Author Interview: Stephen Granade

2020-03-31 · by Natalia Theodoridou

Interviews

Stephen Granade is a physicist and writer living in Huntsville, Alabama, the city with its own Saturn V rocket. He talks about interactive fiction as @Sargent on Twitter. Stephen is the author of our April game, “Binary.” 

This interview was conducted over email in January 2020.


sub-Q Magazine: What prompted you to create “Binary”?

Stephen Granade: I wondered if you could create an interesting interactive story where, for most of it, you only choose between two options. The narrative designer Jon Ingold has talked about three being the right number of choices and how two choices is boring, so of course I wanted to try just having two.

I like interactive stories where the choice structure is reflected in the story and theme, and I’ve long wrestled with our tendency to boil decisions down to two options. That led me to a story where the character you interact with, Alma, was faced with a terrible situation and only considered two options. Everything else flowed from there.


sub-Q Magazine: Why did you choose to tell this story interactively?

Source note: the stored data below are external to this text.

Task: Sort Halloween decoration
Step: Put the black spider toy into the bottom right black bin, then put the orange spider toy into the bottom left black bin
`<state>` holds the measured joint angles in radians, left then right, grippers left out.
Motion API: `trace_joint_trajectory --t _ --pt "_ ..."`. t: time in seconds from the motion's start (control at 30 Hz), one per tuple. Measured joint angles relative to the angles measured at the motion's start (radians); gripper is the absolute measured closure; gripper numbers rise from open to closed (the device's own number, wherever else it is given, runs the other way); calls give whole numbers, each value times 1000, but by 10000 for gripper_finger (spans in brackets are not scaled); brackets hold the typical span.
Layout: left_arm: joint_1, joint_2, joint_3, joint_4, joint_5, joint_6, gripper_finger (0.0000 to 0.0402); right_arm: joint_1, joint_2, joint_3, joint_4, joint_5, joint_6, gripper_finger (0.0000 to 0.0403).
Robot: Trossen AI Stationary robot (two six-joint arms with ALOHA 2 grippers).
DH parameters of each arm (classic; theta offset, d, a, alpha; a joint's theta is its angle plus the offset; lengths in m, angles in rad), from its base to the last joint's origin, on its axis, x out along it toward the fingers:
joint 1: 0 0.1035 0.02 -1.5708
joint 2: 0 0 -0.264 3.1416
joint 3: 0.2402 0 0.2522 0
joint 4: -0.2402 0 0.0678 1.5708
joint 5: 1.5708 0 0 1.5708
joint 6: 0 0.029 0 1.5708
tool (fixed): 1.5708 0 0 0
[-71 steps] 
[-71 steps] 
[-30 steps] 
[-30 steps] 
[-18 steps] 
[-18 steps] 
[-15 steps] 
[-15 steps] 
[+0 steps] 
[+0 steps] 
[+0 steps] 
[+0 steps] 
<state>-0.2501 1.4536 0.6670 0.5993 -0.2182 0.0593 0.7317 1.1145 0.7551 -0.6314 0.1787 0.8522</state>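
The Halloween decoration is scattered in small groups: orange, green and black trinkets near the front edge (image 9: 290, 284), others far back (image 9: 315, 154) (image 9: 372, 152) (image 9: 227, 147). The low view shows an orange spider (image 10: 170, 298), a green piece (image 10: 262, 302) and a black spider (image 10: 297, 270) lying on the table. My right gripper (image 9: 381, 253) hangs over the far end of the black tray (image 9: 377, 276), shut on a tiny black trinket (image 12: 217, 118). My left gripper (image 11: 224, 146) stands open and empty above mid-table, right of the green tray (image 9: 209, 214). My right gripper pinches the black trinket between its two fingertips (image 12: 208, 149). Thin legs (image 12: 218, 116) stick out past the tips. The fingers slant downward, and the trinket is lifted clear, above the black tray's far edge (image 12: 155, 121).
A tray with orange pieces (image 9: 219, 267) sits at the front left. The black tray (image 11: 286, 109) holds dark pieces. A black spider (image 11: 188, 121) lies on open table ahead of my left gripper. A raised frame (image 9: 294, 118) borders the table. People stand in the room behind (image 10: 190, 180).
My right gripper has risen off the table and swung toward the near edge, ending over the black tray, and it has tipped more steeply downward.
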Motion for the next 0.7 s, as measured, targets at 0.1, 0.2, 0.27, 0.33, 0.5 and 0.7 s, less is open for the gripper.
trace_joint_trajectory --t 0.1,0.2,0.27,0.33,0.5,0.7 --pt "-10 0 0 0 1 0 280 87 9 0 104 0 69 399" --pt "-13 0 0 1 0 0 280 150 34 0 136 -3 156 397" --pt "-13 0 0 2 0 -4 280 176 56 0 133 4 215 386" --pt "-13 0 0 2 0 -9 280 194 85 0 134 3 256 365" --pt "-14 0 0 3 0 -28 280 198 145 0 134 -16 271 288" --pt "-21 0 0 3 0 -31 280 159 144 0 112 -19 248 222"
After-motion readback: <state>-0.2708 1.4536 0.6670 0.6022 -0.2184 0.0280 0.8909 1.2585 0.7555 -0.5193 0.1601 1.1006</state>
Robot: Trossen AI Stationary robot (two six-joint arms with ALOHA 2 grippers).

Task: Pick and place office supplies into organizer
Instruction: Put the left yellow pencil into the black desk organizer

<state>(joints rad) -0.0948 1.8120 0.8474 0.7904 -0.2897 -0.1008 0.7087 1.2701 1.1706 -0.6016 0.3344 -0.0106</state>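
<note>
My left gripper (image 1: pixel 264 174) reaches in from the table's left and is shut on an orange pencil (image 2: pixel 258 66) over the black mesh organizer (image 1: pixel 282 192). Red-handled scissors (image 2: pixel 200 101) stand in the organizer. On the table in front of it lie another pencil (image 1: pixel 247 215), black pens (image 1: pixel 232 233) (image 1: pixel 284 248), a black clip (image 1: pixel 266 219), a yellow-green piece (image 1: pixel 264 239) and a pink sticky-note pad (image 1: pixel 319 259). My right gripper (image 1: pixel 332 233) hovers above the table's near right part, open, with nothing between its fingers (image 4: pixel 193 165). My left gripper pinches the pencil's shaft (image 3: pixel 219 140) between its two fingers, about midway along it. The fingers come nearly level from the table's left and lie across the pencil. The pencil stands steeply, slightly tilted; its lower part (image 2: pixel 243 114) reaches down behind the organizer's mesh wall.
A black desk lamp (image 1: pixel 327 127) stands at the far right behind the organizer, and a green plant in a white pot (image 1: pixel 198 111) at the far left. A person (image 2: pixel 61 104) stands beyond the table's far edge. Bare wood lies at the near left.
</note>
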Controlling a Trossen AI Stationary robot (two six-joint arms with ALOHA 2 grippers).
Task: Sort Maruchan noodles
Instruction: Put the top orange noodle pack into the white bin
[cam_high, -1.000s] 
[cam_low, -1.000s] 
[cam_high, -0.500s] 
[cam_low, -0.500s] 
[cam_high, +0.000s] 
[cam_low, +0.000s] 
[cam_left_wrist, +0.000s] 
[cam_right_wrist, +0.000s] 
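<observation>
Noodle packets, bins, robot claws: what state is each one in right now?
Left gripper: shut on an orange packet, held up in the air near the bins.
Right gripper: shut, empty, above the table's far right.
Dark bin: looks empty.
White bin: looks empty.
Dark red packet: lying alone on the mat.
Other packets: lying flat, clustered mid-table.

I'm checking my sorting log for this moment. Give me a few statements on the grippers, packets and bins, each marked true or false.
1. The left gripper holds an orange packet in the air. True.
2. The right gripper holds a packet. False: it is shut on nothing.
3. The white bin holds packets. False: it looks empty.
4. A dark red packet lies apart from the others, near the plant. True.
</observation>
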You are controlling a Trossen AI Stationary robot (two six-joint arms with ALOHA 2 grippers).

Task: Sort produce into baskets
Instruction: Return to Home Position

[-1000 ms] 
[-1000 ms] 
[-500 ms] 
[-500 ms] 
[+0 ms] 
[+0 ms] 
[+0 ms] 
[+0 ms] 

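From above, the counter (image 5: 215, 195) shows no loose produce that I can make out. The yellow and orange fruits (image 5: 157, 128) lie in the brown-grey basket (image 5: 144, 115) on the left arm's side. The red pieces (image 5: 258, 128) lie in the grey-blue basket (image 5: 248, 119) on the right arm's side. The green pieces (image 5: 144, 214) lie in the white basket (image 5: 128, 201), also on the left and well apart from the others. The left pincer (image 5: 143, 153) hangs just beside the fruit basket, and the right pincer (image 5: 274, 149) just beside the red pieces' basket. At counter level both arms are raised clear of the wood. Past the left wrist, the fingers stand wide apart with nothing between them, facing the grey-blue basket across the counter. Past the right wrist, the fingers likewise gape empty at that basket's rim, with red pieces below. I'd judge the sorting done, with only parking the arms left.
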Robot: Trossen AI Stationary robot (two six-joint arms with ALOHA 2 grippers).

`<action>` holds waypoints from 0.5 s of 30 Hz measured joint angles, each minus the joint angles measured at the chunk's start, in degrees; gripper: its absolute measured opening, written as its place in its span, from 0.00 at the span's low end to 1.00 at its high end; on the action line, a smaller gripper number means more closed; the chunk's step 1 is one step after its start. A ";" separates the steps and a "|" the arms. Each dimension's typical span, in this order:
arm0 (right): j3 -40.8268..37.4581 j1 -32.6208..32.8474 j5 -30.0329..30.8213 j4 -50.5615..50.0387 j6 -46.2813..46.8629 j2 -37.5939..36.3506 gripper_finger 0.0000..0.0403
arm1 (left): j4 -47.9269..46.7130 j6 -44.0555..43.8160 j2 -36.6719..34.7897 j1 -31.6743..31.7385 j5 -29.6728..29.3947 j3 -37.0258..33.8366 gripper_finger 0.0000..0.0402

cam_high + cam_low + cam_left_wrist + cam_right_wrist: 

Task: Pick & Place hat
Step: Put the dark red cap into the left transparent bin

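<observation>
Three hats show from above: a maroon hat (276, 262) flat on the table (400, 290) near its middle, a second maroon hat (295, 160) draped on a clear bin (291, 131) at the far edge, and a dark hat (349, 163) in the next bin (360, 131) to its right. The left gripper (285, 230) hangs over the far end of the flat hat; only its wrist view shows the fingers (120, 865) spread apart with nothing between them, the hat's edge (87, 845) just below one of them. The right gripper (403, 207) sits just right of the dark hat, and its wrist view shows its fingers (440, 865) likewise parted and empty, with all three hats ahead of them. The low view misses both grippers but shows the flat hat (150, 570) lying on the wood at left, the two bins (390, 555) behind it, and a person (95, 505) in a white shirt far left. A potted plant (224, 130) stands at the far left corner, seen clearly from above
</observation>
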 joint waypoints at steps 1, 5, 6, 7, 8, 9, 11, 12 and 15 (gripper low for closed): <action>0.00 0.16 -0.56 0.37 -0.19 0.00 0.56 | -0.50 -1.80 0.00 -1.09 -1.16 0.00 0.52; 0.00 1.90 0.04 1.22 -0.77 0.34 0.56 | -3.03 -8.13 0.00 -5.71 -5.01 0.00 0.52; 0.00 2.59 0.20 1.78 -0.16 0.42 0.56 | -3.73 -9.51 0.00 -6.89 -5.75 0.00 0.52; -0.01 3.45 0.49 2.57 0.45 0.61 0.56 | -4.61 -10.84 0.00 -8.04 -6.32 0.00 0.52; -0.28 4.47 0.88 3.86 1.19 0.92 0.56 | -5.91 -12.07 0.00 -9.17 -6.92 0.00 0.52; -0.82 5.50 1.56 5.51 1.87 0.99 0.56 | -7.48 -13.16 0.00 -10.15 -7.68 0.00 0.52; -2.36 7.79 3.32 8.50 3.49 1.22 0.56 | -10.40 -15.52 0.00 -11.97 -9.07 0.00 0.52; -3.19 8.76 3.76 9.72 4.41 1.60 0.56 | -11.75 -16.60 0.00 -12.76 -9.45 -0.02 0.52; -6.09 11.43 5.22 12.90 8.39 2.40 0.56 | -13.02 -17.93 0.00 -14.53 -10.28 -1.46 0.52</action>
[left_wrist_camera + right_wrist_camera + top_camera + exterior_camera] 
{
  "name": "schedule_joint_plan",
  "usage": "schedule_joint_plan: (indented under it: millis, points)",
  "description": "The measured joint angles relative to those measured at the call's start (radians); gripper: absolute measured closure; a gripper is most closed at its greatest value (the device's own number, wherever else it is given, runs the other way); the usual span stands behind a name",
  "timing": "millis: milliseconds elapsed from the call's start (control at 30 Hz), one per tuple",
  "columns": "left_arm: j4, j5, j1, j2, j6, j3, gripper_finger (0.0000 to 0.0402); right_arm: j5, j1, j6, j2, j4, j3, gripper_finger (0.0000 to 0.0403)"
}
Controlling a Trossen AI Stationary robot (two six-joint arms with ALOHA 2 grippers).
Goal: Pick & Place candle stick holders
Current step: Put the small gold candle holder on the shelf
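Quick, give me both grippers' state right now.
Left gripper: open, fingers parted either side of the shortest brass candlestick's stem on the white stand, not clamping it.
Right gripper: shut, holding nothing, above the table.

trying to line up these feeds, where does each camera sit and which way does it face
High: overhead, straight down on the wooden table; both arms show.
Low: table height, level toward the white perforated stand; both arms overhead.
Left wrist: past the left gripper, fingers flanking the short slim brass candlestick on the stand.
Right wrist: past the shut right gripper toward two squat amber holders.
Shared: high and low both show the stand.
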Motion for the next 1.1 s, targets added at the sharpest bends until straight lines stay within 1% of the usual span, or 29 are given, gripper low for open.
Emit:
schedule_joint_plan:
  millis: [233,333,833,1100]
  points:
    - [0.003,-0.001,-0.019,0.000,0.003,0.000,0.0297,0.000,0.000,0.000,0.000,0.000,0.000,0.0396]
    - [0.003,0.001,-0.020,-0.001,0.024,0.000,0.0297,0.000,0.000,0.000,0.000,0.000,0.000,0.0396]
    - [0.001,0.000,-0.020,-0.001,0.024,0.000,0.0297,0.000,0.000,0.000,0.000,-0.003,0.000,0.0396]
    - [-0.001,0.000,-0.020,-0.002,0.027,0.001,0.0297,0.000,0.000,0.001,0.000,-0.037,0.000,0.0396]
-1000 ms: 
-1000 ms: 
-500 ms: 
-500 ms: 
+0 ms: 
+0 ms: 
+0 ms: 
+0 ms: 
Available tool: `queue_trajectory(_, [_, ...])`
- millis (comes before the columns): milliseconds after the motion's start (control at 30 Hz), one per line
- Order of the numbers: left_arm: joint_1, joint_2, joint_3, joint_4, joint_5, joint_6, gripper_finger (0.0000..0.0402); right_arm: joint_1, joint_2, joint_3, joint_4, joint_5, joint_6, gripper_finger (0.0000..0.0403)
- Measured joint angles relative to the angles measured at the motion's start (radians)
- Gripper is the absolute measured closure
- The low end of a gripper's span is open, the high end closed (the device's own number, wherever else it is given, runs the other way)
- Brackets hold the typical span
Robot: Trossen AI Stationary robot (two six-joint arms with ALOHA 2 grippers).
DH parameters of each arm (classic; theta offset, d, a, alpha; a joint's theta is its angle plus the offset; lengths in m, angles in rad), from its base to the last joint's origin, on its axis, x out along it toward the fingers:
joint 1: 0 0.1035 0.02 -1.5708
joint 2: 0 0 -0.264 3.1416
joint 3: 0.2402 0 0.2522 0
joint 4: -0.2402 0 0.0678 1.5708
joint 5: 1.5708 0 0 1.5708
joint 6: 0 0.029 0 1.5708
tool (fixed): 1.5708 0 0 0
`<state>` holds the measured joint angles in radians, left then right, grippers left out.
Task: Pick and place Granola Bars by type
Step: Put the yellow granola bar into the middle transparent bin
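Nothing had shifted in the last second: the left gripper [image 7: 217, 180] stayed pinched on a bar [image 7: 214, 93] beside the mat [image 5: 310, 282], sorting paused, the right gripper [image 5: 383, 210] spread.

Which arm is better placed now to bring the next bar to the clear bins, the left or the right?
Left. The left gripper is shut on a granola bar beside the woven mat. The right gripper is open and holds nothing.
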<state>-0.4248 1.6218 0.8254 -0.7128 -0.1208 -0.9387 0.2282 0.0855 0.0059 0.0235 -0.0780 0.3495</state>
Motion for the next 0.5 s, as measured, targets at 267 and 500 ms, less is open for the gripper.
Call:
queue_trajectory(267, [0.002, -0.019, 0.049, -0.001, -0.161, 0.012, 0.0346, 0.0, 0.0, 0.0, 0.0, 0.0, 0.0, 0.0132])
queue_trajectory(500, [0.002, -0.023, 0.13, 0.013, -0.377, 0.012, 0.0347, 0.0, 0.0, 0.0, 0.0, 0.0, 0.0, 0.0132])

Stephen: I wanted you to consider what you’d have done in Alma’s shoes, and how you respond to Alma’s choices. Because “Binary” is interactive, you don’t engage with these questions abstractly. You have to make concrete choices.

It also let me leave more to the imagination. The story’s a dialog between you and Alma, but you never hear your own words. You have to figure them out from how Alma responds.


sub-Q Magazine: You often blend entertainment and education. Do you see interactive fiction as a good educational tool? What else can interactive fiction be a tool for?

Stephen: I haven’t explored using interactive fiction as an educational tool, mainly because that’s not where my interest in fiction lies. I don’t think of any fiction, including interactive fiction, as a tool to produce a result, but as a way of using made-up stories to offer a new perspective on ourselves and the world around us. A good work of fiction can show me something familiar and then make me consider it in a completely different way.
What I like so much about interactive fiction is how it can give you a very visceral experience. Interacting with a story can make us feel more responsible for the story’s events. I’ve made choices, so therefore what happens is partially my fault. I can use that reaction to give readers an experience that’s like but different than reading a novel or watching a movie or seeing a play.


sub-Q Magazine: Any recent works of interactive fiction you particularly enjoyed? 

Stephen: I’m bad about getting to interactive fiction long after it’s released, so these are only recent to me.
Brendan Patrick Hennessy’s Birdland is fun and funny and poignant and everything I want in YA fiction in any medium.
Katherine Moriyati’s Human Errors is a great marrying of form and content, and horrific in the quotidian way that real-life horror often is.
Finally, Fire Emblem: Three Houses. A turn-based tactical game may seem like an odd choice, but for me the heart of the game was the relationships and NPC interactions, and the stories I could help create through those relationships. I loved my poor battle kids so much.

sub-Q Magazine: What would you like to see more of in interactive fiction?
Stephen: I’m not really sure! What I love is being surprised by interactive fiction. It’s great to dive into a piece and discover that it’s doing something bonkers amazing with its presentation, or has a new kind of story I’ve not seen in interactive fiction before. Works like Heaven’s Vault that challenge me to piece together meaning from fragments of an unknown language, or SPY INTRIGUE that crack my head open and pour in light.

sub-Q Magazine: What’s next for you?
Stephen: I’m starting work on a game for Choice of Games. It’s a completely new-to-me way of telling interactive stories, and I’m loving the challenge.